Give back an exact copy of the listing that follows, without the pictures.

Collected data below:

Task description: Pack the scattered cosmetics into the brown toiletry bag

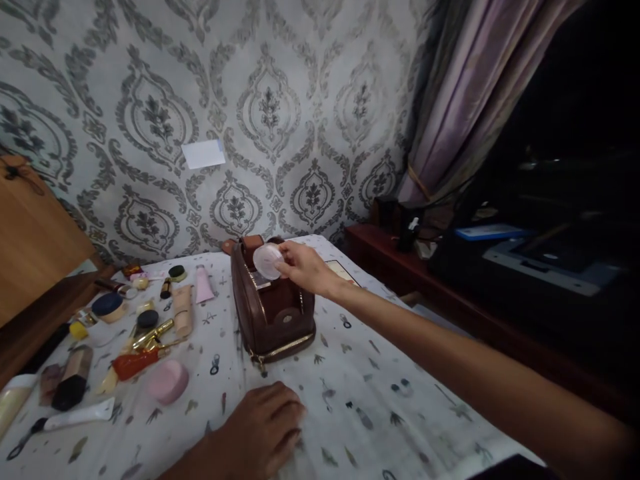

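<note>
My right hand (301, 268) pinches a round, whitish, translucent container (267, 261) by its edge. It is held over the open top of a brown cosmetic bag (242, 307). The bag stands upright on the patterned white cloth, its gold zip undone, and some light-coloured contents show inside. My left hand (265, 427) rests palm down on the cloth in front of the bag, fingers loosely bent and slightly apart, with nothing visible in them. A round pink container (168, 381) lies to its left, beside an orange-red bottle (135, 364).
Several cosmetics lie on the left side of the cloth (360, 380), including a pink tube (203, 285), a beige tube (183, 311) and a dark-lidded jar (109, 307). A wooden panel (40, 233) borders the left. A dark red ledge (395, 257) and lilac curtain (450, 100) are at right.
</note>
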The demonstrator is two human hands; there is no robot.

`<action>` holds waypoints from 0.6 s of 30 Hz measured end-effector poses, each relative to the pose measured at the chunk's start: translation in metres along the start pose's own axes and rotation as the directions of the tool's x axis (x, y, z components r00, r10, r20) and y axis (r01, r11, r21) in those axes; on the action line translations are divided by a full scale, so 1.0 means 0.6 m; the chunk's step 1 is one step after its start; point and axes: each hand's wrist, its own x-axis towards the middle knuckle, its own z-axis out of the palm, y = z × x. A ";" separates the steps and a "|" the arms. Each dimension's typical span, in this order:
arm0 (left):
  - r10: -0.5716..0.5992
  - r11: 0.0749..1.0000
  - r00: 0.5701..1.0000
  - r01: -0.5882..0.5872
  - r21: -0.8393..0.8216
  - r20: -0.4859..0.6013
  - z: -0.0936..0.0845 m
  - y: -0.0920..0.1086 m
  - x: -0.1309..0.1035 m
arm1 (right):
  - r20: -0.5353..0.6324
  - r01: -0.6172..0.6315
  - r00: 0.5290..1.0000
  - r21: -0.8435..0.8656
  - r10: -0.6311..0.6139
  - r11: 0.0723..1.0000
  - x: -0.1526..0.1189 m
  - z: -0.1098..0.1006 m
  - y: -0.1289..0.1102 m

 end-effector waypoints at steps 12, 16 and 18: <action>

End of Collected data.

> **Reply to the exercise**
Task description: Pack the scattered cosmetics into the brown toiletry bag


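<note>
My right hand (301, 268) pinches a round, whitish, translucent container (267, 261) by its edge. It is held over the open top of a brown cosmetic bag (242, 307). The bag stands upright on the patterned white cloth, its gold zip undone, and some light-coloured contents show inside. My left hand (265, 427) rests palm down on the cloth in front of the bag, fingers loosely bent and slightly apart, with nothing visible in them. A round pink container (168, 381) lies to its left, beside an orange-red bottle (135, 364).
Several cosmetics lie on the left side of the cloth (360, 380), including a pink tube (203, 285), a beige tube (183, 311) and a dark-lidded jar (109, 307). A wooden panel (40, 233) borders the left. A dark red ledge (395, 257) and lilac curtain (450, 100) are at right.
</note>
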The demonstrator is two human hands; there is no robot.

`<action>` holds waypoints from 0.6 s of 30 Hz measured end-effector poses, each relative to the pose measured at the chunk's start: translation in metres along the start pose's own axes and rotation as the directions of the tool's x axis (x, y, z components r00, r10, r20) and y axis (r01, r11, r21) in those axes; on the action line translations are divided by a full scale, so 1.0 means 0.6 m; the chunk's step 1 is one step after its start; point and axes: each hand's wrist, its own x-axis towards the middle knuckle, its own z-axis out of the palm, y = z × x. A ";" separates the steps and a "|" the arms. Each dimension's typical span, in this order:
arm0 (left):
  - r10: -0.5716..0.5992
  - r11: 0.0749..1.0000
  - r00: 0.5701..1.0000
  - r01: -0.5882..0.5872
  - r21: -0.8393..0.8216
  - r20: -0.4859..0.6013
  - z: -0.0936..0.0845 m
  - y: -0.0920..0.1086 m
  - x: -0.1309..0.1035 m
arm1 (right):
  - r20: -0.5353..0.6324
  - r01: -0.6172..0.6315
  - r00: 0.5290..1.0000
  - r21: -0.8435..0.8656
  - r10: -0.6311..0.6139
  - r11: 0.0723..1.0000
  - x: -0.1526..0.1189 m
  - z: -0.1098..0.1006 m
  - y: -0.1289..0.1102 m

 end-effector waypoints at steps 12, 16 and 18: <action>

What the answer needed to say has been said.